I face him again. "Fine. I'll work with you. But on my terms."

A flicker of amusement crosses his face—not a smile. Something colder.

"I'm not your soldier," I continue. "I don't answer to your men, and I don't follow orders without reason. I'm here for one thing—my brother. That's it. And if you lie to me…"

"You'll gut me." He finishes my sentence. "You already said that."

"I meant it."

He doesn't blink. "Now that's the Amara I remember."

"Don't get nostalgic."

He steps closer than he should. The air tightens between us—thick with everything we're not saying. I feel the heat of his stare. His breath. My pulse skips—once.

I look away first.

"You start tomorrow," he says, stepping back. "You'll be moved to a safehouse. I'll assign someone I trust."

"I don't need protection."

"You do if someone's using you as bait."

A knock at the door.

"Bring the car around," he calls out.

I don't move.

He meets my eyes. "Welcome back, Valenti. Back to blood. Back to war."

I glance toward the door, then back to him.

"Let's see if your empire bleeds the same way mine did."

The night air wraps around me like a second skin—humid, thick with exhaust, buzzing with the kind of energy only a city like this breeds after midnight.

I follow Marco out of the club, keeping my pace steady even though my nerves fray. Behind us, the bass still thuds through the walls—muffled but ever-present. The pulse of Moretti's empire.

The street's quieter than I expected. Two of his men linger near a black SUV, talking low. Another smokes near the alley.

Luca gestures ahead. "We'll take the car. Tomorrow, we'll get to work. If Moretti's in a good mood."

"If?" I raise an eyebrow.

He smirks. "You'll learn."

I'm about to fire back when something across the street catches my eye.

Or rather—someone.

Leaning against the side of a nondescript van, half-shrouded in the shadows of a flickering streetlamp, is a man with arms folded and a half-bored look on his face. He's not looking at me. Not yet. He's watching the club doors like he's waiting for someone.

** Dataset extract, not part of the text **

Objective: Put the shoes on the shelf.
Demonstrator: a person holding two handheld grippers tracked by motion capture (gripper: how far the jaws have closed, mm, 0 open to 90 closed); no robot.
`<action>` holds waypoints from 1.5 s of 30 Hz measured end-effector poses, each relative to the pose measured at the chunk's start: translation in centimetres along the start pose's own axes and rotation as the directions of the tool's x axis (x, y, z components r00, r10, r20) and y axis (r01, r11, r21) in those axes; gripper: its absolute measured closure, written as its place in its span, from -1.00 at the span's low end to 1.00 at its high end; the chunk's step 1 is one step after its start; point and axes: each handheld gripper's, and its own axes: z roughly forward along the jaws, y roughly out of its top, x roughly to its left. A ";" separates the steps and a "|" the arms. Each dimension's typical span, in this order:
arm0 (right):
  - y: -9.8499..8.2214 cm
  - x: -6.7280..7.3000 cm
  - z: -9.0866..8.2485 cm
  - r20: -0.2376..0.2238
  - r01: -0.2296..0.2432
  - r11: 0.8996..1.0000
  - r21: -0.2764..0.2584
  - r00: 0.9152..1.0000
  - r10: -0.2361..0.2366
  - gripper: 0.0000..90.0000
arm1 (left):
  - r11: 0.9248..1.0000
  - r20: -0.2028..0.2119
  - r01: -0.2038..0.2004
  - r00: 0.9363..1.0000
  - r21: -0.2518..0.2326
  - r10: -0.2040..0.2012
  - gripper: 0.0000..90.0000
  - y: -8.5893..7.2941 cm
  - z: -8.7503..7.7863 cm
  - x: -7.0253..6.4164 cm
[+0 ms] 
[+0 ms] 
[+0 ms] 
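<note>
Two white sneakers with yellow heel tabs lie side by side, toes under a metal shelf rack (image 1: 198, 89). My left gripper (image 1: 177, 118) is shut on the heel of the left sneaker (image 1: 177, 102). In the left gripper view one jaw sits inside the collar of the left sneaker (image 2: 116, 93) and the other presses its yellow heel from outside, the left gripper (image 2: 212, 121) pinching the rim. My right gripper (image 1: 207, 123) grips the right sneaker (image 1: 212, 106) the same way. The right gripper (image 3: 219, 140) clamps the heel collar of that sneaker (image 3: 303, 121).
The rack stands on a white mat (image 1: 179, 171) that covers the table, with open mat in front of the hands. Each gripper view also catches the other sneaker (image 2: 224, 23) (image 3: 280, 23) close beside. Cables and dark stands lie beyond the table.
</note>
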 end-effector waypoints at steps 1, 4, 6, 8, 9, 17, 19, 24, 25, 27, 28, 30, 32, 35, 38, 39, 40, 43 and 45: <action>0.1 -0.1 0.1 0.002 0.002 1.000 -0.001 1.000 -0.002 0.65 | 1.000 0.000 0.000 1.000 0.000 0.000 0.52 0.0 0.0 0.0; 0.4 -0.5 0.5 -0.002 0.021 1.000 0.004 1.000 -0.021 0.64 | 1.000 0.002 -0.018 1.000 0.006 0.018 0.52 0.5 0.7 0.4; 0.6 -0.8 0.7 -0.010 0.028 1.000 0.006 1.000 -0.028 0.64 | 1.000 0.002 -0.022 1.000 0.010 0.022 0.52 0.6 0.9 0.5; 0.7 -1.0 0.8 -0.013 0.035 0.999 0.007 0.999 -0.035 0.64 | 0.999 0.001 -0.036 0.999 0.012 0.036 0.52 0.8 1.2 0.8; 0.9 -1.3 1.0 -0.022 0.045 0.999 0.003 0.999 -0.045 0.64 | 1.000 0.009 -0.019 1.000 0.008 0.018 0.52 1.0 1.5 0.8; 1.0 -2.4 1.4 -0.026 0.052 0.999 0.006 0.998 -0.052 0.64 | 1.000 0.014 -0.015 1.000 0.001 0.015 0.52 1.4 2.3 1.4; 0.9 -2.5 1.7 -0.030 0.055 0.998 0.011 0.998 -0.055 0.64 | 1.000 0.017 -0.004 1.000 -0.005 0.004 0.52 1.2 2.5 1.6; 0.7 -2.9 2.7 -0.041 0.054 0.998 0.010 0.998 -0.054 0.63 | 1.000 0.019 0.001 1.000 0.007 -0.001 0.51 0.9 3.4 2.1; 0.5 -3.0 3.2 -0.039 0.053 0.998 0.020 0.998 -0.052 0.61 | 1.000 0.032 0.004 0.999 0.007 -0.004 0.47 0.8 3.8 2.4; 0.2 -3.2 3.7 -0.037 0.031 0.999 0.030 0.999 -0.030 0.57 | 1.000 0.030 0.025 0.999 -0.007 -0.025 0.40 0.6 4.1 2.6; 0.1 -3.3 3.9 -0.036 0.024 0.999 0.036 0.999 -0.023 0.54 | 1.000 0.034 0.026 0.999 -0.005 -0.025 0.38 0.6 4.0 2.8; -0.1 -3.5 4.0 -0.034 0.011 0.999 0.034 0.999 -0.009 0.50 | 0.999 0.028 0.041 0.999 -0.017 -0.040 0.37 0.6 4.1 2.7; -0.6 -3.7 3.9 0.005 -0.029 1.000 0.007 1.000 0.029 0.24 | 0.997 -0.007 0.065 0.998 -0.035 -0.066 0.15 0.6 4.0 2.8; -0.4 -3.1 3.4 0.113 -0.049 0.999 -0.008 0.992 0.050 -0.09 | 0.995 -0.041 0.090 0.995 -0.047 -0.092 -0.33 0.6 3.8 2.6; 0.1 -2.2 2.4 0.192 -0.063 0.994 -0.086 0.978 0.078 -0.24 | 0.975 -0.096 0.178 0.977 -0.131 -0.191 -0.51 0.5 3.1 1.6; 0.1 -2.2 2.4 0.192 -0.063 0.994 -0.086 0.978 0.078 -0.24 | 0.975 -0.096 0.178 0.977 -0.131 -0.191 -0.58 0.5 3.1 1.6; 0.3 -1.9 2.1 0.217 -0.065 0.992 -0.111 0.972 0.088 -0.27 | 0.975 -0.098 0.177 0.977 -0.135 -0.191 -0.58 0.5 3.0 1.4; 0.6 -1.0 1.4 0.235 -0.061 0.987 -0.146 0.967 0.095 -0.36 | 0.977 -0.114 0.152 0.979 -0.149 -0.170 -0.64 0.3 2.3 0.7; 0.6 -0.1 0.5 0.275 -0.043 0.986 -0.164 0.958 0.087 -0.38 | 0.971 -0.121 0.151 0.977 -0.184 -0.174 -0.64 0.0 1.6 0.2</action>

But I'd know him anywhere.

Rocco.

I stop walking.

Older, broader. His jaw heavier with stubble now, and the scar beneath his left eye faded, but it's him. The way he stands—casual, but always ready. Like he's still carrying a weapon somewhere under that black jacket.

The last time I saw him, there was blood on my shirt and betrayal in my mouth.

He didn't say a word then.

He doesn't say one now.

Luca glances back. "Something wrong?"

I force my eyes away. "No." My voice comes out flat. "Thought I saw someone I knew."

I don't look again. Can't.

If Rocco's here—working for Moretti—then someone already knew I was coming long before I walked through that door.

And I just stepped back into a game I thought I left behind.